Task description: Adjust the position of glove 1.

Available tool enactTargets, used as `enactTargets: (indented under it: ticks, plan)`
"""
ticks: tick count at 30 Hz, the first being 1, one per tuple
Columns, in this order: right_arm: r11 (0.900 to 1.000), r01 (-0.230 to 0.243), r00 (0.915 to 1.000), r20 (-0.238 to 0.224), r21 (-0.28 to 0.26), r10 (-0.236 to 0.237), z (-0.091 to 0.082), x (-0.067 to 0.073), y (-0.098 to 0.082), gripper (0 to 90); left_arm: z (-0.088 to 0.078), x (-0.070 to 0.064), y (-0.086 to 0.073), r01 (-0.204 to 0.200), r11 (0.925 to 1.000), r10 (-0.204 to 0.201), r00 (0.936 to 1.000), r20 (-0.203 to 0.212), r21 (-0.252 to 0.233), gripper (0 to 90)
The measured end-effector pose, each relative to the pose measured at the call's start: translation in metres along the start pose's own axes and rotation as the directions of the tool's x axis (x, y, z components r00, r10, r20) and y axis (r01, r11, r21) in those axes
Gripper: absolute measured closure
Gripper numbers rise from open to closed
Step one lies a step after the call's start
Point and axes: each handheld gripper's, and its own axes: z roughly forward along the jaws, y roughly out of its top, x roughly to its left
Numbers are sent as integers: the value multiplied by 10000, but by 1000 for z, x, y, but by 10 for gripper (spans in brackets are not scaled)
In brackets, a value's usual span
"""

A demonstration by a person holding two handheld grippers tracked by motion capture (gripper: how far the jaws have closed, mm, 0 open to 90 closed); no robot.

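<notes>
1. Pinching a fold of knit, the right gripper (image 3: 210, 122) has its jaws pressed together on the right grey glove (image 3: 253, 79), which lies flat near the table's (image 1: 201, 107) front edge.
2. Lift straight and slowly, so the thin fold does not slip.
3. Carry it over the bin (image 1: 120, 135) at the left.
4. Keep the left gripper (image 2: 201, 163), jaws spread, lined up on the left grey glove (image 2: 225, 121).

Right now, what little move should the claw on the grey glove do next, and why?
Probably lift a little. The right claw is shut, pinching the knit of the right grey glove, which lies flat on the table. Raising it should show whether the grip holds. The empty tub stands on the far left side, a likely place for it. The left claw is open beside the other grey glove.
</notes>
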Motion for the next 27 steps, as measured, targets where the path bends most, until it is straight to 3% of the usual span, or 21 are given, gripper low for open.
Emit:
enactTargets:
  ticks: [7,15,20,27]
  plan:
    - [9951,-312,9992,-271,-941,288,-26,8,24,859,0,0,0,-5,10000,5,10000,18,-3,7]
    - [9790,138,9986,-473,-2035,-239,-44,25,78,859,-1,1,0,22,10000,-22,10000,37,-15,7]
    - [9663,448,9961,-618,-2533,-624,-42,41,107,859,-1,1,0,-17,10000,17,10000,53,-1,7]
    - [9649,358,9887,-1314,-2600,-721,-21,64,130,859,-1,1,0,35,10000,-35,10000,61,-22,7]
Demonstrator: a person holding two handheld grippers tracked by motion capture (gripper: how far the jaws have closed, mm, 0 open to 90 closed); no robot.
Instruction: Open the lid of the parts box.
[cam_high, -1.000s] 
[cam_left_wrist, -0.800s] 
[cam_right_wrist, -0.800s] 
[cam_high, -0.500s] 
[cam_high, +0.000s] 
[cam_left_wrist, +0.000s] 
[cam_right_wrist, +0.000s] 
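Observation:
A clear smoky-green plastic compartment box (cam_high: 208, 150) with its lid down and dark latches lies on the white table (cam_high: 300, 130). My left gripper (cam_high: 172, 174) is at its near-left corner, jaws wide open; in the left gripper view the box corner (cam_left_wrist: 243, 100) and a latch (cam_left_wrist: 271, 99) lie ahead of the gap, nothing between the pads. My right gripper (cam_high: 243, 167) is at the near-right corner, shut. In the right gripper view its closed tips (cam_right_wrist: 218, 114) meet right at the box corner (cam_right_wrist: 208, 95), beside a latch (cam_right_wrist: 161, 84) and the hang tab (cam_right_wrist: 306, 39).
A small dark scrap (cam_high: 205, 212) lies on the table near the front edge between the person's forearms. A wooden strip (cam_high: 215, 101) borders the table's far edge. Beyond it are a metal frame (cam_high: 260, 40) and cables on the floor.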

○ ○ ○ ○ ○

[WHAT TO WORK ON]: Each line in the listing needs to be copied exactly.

[RESULT]:
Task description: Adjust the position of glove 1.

Available tool enactTargets, used as `enactTargets: (indented under it: ticks, plan)`
"""
ticks: tick count at 30 Hz, the first being 1, one per tuple
Columns, in this order: right_arm: r11 (0.900 to 1.000), r01 (-0.230 to 0.243), r00 (0.915 to 1.000), r20 (-0.238 to 0.224), r21 (-0.28 to 0.26), r10 (-0.236 to 0.237), z (-0.091 to 0.082), x (-0.067 to 0.073), y (-0.098 to 0.082), gripper (0 to 90); left_arm: z (-0.088 to 0.078), x (-0.070 to 0.064), y (-0.086 to 0.073), r01 (-0.204 to 0.200), r11 (0.925 to 1.000), r10 (-0.204 to 0.201), r00 (0.936 to 1.000), r20 (-0.203 to 0.212), r21 (-0.252 to 0.233), gripper (0 to 90)
The measured end-effector pose, each relative to the pose measured at the call's start: translation in metres along the start pose's own axes and rotation as the directions of the tool's x axis (x, y, z components r00, r10, r20) and y axis (r01, r11, r21) in those axes
Gripper: absolute measured closure
Gripper numbers rise from open to closed
Step one lies a step after the call's start
Point and axes: each handheld gripper's, and its own axes: z roughly forward along the jaws, y roughly out of its top, x roughly to its left
Numbers are sent as integers: the value multiplied by 10000, but by 1000 for z, x, y, but by 10 for gripper (spans in brackets are not scaled)
In brackets, a value's usual span
"""

A demonstration by a person holding two handheld grippers tracked by motion capture (gripper: how far the jaws have closed, mm, 0 open to 90 closed); no robot.

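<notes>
1. Pinching a fold of knit, the right gripper (image 3: 210, 122) has its jaws pressed together on the right grey glove (image 3: 253, 79), which lies flat near the table's (image 1: 201, 107) front edge.
2. Lift straight and slowly, so the thin fold does not slip.
3. Carry it over the bin (image 1: 120, 135) at the left.
4. Keep the left gripper (image 2: 201, 163), jaws spread, lined up on the left grey glove (image 2: 225, 121).

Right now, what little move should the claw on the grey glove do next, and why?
Probably lift a little. The right claw is shut, pinching the knit of the right grey glove, which lies flat on the table. Raising it should show whether the grip holds. The empty tub stands on the far left side, a likely place for it. The left claw is open beside the other grey glove.
</notes>
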Motion for the next 27 steps, as measured, targets where the path bends most, until it is straight to 3% of the usual span, or 21 are given, gripper low for open.
Emit:
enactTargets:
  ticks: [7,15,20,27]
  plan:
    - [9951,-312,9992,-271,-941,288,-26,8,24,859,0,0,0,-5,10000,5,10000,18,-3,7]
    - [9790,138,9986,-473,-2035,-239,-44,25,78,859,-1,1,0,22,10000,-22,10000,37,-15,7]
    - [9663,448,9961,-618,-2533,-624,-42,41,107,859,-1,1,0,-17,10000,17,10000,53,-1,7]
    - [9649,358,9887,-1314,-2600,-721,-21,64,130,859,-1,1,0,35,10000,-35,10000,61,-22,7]
Demonstrator: a person holding two handheld grippers tracked by motion capture (gripper: how far the jaws have closed, mm, 0 open to 90 closed); no robot.
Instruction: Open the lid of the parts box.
[cam_high, -1.000s] 
[cam_left_wrist, -0.800s] 
[cam_right_wrist, -0.800s] 
[cam_high, -0.500s] 
[cam_high, +0.000s] 
[cam_left_wrist, +0.000s] 
[cam_right_wrist, +0.000s] 
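Observation:
A clear smoky-green plastic compartment box (cam_high: 208, 150) with its lid down and dark latches lies on the white table (cam_high: 300, 130). My left gripper (cam_high: 172, 174) is at its near-left corner, jaws wide open; in the left gripper view the box corner (cam_left_wrist: 243, 100) and a latch (cam_left_wrist: 271, 99) lie ahead of the gap, nothing between the pads. My right gripper (cam_high: 243, 167) is at the near-right corner, shut. In the right gripper view its closed tips (cam_right_wrist: 218, 114) meet right at the box corner (cam_right_wrist: 208, 95), beside a latch (cam_right_wrist: 161, 84) and the hang tab (cam_right_wrist: 306, 39).
A small dark scrap (cam_high: 205, 212) lies on the table near the front edge between the person's forearms. A wooden strip (cam_high: 215, 101) borders the table's far edge. Beyond it are a metal frame (cam_high: 260, 40) and cables on the floor.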

The output is finished, and nothing else is needed.